The Federal Government of Somalia in collaboration with the owner of the fiber-optic cable has successfully restored Internet and data services to South and Central Somalia.
The loss of Internet and data services for nearly three weeks caused considerable economic damage to many sectors of the Somali economic, such as commerce, education, healthcare, and the delivery of Government services.
During a press conference, officials at the Ministry of Post, Telecommunications and Technology put enormous focus and spared no efforts in trying to minimize the damage to the nation’s economy by assisting the owner of the fiber-optic cable to expedite the restoration of the services and by providing permits and security protection to the repair ship
Recognizing the enormity of the negative economic impact this incident had on the country’s economy and public services, the Ministry is committed to work with all public and private stakeholders to ensure an outage of this magnitude and length does not occur again. The following measures are needed to prevent similar future incidents:
There is greater need than ever for the Parliament to pass the National Communication Law that has been submitted to the Parliament on 10 July 2017 after the Cabinet approved it on 22 June 2017. The Law would have protected the interests of consumers, telecommunication companies, other companies as well as the public sector who would have clear legal recourse through the Law to recover damages and/or levy fines on telecommunication companies who didn’t meet their legal commitment.

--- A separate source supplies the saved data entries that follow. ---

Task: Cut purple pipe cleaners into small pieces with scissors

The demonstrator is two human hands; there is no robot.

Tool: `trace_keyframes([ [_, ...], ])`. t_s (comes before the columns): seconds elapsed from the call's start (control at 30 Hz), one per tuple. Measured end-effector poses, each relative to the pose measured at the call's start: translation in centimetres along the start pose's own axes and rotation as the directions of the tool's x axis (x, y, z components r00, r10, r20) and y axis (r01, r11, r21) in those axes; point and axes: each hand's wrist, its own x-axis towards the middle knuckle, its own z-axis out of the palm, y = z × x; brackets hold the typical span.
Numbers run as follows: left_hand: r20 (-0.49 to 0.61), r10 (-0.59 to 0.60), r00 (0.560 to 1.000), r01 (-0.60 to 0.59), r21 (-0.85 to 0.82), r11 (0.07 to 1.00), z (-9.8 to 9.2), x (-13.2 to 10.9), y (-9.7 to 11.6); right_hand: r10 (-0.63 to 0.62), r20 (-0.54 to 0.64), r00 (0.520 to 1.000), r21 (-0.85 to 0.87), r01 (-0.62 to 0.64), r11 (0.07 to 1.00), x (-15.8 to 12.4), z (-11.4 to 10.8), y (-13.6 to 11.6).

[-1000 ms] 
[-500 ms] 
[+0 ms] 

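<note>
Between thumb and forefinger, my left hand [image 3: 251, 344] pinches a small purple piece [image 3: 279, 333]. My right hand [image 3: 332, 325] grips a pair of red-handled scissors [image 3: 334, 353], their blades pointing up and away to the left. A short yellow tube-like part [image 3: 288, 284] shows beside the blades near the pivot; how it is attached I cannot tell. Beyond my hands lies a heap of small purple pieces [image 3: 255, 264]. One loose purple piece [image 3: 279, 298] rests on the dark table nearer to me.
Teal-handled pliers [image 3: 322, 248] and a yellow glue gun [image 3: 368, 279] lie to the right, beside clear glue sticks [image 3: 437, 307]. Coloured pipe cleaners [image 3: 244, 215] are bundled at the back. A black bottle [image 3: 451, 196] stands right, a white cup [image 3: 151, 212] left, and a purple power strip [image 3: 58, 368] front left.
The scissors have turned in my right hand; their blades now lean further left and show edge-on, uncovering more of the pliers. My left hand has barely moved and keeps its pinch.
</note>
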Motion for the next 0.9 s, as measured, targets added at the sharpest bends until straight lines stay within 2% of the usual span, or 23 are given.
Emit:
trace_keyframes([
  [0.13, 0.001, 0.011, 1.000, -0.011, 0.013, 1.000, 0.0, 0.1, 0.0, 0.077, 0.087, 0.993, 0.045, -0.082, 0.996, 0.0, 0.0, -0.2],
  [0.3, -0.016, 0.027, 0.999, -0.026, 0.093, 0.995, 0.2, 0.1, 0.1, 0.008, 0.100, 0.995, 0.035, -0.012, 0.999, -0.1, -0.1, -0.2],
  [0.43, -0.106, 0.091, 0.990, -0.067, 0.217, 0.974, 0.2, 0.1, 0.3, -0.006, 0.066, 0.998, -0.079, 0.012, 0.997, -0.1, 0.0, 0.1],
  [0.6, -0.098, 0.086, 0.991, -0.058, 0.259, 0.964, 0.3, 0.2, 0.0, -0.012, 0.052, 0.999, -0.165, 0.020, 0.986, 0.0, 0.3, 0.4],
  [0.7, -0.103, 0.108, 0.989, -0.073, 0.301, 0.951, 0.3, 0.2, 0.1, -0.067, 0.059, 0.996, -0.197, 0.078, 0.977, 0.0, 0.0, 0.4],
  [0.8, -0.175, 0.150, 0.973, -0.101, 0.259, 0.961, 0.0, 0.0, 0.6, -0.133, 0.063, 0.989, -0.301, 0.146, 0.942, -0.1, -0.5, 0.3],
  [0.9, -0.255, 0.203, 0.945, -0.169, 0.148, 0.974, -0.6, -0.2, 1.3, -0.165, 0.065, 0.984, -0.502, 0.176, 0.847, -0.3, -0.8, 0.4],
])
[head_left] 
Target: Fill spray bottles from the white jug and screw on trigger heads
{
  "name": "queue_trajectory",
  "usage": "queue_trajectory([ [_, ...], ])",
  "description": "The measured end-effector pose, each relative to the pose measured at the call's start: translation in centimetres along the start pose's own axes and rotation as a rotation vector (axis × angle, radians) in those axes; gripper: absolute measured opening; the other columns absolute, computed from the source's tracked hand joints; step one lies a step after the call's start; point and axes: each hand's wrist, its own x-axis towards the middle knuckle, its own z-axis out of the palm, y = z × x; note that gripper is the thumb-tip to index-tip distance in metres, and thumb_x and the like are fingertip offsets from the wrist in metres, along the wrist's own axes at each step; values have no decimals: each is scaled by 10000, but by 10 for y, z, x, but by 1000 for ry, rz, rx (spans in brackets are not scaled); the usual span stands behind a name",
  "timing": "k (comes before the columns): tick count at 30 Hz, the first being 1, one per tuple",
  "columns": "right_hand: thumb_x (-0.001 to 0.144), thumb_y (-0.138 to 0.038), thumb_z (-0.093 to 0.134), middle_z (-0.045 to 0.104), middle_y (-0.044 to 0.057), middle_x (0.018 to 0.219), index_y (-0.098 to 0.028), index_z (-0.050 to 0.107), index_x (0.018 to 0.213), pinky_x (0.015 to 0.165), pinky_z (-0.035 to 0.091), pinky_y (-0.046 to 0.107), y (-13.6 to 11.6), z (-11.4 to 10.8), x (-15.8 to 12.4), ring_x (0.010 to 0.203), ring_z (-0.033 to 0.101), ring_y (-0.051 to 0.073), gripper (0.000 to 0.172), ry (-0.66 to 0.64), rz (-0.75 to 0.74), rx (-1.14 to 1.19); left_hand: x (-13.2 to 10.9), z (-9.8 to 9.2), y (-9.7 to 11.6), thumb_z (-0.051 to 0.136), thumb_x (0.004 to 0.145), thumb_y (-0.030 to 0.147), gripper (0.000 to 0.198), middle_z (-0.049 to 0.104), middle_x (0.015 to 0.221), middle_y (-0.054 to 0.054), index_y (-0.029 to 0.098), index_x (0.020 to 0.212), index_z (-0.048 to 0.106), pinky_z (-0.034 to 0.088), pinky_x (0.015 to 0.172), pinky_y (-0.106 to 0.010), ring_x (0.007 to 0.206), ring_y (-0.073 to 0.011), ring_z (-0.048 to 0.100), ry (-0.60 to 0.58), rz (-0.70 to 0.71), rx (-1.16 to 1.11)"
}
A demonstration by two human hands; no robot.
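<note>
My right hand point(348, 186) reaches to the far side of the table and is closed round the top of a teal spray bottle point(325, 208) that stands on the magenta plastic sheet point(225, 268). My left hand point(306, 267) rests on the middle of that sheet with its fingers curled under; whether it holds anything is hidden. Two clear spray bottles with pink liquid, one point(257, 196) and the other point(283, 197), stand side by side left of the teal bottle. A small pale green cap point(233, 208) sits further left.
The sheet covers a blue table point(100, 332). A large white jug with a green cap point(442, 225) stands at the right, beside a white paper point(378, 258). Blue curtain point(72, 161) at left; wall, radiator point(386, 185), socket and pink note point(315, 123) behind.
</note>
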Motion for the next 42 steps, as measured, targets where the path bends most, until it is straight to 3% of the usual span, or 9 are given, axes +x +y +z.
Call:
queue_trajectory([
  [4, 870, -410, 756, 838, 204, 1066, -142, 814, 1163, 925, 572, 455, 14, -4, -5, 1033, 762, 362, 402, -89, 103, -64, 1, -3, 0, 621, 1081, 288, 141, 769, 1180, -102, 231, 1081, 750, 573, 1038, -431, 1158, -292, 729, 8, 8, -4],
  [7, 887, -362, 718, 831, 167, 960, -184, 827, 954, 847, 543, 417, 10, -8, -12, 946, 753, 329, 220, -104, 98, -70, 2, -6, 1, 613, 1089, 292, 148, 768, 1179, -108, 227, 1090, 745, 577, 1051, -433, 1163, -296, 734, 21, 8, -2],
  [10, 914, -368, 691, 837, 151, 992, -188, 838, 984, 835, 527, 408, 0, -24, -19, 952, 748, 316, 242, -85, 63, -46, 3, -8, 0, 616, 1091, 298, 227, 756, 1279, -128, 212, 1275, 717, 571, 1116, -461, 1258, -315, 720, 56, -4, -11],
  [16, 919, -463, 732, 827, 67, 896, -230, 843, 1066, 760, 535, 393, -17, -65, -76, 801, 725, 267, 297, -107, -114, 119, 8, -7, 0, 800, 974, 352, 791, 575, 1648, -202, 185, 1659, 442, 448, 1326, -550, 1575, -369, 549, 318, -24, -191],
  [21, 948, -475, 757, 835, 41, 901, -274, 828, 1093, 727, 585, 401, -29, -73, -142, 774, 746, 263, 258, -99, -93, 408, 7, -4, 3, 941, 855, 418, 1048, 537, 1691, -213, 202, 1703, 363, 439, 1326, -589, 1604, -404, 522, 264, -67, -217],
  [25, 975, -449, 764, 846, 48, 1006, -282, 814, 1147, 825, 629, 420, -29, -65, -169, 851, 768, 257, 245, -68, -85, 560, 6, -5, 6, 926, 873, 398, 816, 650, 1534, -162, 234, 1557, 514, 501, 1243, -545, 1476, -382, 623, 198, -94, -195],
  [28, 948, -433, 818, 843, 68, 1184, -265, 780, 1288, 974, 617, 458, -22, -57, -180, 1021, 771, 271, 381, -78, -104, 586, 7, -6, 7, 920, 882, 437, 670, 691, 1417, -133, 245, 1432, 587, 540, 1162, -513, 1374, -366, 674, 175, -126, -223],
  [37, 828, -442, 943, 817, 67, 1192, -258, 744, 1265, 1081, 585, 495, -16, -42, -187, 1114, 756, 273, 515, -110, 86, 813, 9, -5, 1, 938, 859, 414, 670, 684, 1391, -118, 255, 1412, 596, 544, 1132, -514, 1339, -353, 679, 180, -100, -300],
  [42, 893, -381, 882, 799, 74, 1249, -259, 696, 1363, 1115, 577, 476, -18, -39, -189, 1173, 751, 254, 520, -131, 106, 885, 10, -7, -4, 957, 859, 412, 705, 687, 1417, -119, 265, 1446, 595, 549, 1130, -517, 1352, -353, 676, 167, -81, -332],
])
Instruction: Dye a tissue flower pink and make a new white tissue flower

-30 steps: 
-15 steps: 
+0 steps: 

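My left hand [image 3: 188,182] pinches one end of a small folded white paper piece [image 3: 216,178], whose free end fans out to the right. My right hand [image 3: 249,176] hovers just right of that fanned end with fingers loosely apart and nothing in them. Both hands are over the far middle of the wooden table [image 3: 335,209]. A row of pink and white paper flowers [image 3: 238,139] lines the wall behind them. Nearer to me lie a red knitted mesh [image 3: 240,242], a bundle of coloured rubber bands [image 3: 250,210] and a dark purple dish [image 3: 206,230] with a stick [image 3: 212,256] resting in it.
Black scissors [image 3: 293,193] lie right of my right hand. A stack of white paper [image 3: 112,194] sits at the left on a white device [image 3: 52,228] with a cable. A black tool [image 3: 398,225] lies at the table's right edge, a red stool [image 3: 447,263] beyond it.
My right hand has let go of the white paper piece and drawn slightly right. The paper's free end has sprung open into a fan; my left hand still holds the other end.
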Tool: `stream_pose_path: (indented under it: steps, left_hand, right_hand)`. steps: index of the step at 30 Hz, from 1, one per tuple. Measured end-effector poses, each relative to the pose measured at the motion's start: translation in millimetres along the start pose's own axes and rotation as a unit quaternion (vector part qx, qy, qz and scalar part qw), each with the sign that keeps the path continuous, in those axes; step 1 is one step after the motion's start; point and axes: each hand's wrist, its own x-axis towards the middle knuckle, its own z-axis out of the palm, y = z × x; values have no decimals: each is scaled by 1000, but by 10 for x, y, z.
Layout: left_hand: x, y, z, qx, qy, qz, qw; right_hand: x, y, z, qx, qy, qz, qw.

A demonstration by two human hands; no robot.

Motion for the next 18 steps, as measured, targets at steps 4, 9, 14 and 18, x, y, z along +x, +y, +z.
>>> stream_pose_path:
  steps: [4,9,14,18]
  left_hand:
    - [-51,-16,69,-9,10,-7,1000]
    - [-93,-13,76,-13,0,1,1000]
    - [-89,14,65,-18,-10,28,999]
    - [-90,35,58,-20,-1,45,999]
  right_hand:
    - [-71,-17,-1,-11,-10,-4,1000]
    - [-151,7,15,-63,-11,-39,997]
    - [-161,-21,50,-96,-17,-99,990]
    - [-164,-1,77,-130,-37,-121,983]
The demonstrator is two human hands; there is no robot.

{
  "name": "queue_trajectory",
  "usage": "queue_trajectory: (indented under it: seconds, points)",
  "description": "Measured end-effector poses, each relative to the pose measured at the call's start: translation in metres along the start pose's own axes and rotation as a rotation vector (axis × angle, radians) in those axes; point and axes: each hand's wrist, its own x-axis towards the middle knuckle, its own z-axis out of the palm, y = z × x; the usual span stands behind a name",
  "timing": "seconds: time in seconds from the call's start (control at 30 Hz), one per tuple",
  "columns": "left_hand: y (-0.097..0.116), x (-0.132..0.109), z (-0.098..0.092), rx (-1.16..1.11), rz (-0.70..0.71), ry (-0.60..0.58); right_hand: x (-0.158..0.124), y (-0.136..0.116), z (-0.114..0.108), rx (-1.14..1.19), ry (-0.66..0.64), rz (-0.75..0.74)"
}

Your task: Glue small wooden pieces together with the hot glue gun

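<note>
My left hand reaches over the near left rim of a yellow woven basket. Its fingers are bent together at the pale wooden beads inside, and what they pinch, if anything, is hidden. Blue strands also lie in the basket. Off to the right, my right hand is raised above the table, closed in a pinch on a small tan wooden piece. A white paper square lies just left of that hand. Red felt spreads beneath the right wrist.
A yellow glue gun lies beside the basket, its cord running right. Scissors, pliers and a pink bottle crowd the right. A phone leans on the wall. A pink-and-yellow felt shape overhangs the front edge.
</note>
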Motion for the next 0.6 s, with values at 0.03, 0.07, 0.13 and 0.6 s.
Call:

The Telecommunication companies providing undersea infrastructure are required to work with the relevant Government agencies to prevent ships docking at the Mogadishu port from damaging this vital infrastructure.
Telecommunication service providers will be required to provide backup and failover methods for their services to minimize the impact of outages.
The Government will promote and encourages investors to invest in other cable systems. This unfortunate outage clearly demonstrated how the pervasiveness of usage and the critical nature of the Internet for the country’s economic and social life.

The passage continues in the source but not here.